(Source records)
:::

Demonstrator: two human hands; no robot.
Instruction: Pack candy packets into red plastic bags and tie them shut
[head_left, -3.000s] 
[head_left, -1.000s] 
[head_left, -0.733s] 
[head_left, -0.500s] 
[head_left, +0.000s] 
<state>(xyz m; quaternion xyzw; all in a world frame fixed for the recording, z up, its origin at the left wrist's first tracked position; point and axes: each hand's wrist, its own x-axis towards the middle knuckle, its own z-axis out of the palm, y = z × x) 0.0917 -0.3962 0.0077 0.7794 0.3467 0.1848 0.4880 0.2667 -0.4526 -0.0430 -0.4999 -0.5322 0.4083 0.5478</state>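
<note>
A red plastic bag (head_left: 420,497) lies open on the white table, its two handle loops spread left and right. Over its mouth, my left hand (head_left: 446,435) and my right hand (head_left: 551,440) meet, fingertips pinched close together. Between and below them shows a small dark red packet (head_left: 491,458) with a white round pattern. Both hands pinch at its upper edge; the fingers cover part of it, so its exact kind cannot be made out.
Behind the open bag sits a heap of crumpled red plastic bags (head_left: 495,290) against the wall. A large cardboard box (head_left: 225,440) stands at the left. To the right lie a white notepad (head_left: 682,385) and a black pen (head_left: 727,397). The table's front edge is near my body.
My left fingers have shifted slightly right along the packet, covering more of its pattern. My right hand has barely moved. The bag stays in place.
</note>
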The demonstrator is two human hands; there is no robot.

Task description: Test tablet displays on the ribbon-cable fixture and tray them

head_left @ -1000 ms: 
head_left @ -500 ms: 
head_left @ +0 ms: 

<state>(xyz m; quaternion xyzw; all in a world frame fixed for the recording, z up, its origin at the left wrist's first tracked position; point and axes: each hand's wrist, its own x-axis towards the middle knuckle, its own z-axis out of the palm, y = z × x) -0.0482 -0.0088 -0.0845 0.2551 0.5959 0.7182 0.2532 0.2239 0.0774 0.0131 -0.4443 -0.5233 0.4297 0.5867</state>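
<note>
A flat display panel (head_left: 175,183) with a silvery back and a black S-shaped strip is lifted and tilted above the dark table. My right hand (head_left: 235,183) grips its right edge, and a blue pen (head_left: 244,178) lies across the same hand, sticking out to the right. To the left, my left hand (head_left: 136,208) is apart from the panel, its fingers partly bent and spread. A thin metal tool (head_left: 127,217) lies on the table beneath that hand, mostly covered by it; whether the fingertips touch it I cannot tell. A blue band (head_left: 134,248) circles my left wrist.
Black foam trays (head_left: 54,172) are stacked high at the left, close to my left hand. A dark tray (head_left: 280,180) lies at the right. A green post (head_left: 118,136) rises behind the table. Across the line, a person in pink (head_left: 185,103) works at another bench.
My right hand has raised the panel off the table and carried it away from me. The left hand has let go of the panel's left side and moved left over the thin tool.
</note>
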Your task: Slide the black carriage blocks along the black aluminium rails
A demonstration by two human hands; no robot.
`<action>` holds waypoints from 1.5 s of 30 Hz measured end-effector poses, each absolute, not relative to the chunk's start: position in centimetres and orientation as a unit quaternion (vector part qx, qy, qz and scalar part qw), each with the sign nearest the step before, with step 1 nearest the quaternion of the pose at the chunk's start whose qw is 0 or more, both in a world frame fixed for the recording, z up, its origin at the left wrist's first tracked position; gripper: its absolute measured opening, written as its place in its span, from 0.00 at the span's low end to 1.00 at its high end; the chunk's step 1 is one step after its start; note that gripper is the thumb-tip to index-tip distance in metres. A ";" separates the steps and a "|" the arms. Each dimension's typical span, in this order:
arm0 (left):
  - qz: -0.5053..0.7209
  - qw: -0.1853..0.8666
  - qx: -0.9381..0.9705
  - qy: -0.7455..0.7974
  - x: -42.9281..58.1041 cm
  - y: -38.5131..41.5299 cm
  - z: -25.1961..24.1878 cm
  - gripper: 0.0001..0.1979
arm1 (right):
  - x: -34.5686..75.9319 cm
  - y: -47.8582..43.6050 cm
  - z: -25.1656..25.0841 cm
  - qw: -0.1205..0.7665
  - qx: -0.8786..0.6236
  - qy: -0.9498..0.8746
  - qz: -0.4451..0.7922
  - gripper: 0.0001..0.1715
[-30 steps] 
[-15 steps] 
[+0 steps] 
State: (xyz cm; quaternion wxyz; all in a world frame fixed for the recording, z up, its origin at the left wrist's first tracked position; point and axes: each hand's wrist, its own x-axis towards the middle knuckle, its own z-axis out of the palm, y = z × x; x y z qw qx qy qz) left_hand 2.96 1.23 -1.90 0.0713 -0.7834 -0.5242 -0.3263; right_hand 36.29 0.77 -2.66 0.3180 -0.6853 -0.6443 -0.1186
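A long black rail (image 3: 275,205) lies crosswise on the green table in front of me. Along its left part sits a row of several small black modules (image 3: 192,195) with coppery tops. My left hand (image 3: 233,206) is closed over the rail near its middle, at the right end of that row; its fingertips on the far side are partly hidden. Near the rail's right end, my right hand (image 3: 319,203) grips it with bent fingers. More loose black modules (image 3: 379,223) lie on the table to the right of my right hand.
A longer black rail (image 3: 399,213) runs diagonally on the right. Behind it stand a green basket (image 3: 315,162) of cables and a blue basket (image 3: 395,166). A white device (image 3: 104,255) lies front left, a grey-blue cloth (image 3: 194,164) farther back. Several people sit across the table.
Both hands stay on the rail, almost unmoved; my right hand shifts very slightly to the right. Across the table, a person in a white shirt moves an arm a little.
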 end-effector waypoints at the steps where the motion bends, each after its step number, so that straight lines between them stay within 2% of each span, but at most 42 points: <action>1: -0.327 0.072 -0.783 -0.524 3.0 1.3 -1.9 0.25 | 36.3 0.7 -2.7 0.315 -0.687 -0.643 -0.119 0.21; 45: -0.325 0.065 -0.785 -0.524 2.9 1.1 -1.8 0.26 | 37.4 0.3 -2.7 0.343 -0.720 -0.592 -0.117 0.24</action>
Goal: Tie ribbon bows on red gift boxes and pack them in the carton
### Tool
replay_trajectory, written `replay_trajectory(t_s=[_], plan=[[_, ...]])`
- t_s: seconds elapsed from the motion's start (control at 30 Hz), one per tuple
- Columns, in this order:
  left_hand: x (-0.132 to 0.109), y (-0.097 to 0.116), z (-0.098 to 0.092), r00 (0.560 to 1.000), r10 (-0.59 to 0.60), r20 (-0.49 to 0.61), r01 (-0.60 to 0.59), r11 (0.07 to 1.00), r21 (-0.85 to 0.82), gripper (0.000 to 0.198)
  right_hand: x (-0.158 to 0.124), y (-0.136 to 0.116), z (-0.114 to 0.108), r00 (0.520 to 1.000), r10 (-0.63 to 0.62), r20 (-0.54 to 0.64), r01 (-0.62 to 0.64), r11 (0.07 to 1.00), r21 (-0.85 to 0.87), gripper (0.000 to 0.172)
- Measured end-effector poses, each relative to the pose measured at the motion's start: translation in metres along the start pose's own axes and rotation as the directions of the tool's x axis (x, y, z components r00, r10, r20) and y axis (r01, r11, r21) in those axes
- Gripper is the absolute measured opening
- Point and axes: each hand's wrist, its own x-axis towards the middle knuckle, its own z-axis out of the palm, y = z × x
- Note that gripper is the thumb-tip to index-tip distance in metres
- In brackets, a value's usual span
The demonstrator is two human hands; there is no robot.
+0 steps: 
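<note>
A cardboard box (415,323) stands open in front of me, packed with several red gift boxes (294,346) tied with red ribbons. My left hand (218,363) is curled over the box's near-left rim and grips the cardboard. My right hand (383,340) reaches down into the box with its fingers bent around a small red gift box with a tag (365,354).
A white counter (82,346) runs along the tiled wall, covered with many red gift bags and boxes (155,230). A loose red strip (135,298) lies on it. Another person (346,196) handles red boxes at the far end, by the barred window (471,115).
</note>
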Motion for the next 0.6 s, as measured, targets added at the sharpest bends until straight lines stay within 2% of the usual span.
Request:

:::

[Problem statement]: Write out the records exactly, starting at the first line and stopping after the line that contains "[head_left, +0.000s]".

[Output of the exercise]:
Demonstrator: two human hands; no robot.
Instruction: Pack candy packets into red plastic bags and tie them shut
[head_left, -3.000s] 
[head_left, -1.000s] 
[head_left, -0.733s] 
[head_left, -0.500s] 
[head_left, +0.000s] 

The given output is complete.